| INSTRUCTIONS FOR THE TASK |
Every line from the one with "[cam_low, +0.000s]" to the one with "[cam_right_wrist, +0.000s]", including those two, is to be copied exactly; all other lines of the entries below are left out.

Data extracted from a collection
————

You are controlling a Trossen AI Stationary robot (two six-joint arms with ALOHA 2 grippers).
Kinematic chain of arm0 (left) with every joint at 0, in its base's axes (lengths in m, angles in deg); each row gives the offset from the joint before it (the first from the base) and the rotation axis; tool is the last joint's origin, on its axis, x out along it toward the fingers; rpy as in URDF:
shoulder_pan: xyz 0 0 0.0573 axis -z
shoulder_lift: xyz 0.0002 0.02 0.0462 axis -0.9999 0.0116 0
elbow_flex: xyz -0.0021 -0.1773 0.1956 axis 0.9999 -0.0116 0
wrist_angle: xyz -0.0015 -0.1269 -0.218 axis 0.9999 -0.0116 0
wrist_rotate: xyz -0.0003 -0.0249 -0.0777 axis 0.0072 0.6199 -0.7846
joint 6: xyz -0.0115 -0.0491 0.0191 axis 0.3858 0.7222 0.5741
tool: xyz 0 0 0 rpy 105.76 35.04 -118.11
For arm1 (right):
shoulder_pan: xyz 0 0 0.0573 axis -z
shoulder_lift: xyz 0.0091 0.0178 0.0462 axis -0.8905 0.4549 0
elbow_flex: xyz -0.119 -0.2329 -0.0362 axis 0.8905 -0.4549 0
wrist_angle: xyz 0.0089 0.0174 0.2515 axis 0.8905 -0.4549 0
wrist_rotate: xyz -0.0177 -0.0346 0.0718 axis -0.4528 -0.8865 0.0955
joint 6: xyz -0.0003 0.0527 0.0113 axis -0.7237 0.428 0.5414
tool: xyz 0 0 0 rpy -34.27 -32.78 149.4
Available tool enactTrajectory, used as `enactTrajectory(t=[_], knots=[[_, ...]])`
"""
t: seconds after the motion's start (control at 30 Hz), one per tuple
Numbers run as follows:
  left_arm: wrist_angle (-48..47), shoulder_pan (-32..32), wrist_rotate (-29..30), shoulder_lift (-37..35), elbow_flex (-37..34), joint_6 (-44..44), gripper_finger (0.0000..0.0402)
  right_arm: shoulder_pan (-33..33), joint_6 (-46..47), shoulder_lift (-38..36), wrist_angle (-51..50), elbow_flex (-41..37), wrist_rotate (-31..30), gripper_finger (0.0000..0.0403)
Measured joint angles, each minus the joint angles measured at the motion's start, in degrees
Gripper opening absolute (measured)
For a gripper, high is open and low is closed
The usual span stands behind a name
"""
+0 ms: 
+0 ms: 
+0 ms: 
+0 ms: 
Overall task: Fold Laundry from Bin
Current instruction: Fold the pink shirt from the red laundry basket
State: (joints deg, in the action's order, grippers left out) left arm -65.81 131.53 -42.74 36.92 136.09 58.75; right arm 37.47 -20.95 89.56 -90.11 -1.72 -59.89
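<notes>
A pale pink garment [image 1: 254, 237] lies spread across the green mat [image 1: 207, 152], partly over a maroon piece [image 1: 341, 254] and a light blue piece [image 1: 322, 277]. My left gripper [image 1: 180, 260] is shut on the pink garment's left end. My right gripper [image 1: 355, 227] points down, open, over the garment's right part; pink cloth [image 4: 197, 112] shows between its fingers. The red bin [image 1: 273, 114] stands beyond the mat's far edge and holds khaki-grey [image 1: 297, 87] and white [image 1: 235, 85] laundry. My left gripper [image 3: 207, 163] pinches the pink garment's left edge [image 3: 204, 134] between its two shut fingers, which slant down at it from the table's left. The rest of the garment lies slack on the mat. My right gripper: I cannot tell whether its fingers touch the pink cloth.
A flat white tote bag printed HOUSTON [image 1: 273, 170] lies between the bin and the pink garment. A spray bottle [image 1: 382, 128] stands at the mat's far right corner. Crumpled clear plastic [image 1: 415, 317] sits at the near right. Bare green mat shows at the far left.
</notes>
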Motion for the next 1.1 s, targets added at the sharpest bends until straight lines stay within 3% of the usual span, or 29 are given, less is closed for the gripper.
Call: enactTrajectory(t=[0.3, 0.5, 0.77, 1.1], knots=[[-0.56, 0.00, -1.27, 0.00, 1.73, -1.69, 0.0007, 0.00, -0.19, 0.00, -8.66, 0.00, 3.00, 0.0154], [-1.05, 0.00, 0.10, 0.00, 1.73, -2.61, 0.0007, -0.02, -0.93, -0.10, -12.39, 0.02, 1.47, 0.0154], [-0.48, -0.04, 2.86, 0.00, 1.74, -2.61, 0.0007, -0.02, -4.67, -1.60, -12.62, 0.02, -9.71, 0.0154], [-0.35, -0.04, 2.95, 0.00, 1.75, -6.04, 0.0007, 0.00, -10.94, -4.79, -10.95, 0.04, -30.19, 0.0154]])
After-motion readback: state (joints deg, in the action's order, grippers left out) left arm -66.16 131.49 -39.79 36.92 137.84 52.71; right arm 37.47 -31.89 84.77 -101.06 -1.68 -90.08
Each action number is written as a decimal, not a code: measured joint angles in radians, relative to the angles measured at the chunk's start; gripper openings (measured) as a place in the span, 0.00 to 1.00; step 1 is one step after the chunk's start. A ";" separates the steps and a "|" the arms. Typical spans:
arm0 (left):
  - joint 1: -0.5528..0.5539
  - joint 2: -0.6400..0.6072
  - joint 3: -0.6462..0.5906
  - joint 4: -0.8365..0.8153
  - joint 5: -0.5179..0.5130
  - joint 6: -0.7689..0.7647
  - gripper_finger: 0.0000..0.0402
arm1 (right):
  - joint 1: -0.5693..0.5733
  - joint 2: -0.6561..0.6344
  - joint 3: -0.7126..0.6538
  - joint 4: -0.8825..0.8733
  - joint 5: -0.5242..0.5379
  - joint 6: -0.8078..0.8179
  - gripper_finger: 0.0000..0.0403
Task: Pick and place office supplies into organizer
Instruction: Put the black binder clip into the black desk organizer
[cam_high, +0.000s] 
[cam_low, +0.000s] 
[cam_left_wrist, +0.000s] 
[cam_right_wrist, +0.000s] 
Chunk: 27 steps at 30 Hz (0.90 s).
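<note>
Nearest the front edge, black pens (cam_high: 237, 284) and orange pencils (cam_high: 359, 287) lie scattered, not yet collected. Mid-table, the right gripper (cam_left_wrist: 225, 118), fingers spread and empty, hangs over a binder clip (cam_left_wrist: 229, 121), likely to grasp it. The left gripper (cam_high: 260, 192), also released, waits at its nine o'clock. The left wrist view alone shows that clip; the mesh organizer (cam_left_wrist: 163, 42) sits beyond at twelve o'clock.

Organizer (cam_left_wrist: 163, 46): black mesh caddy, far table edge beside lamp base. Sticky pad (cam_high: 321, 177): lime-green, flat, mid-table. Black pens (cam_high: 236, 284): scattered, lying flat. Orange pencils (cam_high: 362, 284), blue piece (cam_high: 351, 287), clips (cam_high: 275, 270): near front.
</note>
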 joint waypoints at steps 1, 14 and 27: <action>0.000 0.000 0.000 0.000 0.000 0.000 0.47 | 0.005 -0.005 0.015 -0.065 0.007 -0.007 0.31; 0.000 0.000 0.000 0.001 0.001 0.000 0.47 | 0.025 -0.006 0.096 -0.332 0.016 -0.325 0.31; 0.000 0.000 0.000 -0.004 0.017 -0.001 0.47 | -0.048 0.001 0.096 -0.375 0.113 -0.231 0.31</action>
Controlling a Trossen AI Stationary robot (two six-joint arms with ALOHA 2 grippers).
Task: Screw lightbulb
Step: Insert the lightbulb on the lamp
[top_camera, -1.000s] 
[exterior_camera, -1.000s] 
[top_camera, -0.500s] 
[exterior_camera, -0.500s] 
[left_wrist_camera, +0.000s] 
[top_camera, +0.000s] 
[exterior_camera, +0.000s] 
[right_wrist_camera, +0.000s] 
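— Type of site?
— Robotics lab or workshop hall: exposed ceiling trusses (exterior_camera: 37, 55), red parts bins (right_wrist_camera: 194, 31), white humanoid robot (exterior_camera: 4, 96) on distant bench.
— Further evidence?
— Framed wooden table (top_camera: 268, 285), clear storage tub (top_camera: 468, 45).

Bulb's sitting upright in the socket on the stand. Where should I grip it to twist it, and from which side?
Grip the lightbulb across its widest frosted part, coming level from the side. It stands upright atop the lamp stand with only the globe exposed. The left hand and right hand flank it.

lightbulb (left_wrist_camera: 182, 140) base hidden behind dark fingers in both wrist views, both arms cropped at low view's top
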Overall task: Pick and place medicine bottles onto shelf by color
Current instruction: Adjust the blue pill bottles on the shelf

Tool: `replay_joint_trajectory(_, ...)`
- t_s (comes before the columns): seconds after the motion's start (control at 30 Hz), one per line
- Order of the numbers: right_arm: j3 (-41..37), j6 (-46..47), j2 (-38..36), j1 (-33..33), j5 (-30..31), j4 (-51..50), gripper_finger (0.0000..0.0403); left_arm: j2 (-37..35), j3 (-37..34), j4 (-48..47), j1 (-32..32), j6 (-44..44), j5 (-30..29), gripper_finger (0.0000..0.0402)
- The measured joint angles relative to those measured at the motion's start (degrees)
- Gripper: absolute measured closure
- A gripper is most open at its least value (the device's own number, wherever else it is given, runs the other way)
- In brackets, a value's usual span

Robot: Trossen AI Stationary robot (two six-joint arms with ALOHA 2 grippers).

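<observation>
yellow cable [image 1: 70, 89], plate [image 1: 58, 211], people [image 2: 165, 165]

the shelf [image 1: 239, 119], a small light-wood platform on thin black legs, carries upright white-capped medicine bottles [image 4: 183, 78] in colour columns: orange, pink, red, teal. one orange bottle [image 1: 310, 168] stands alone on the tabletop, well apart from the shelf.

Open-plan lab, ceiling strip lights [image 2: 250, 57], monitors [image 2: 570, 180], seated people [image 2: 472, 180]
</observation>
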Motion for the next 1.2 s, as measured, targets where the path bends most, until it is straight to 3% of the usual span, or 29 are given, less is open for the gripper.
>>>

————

| SOLUTION FOR THIS EXERCISE |
[cam_low, +0.000s] 
[cam_left_wrist, +0.000s] 
[cam_right_wrist, +0.000s] 

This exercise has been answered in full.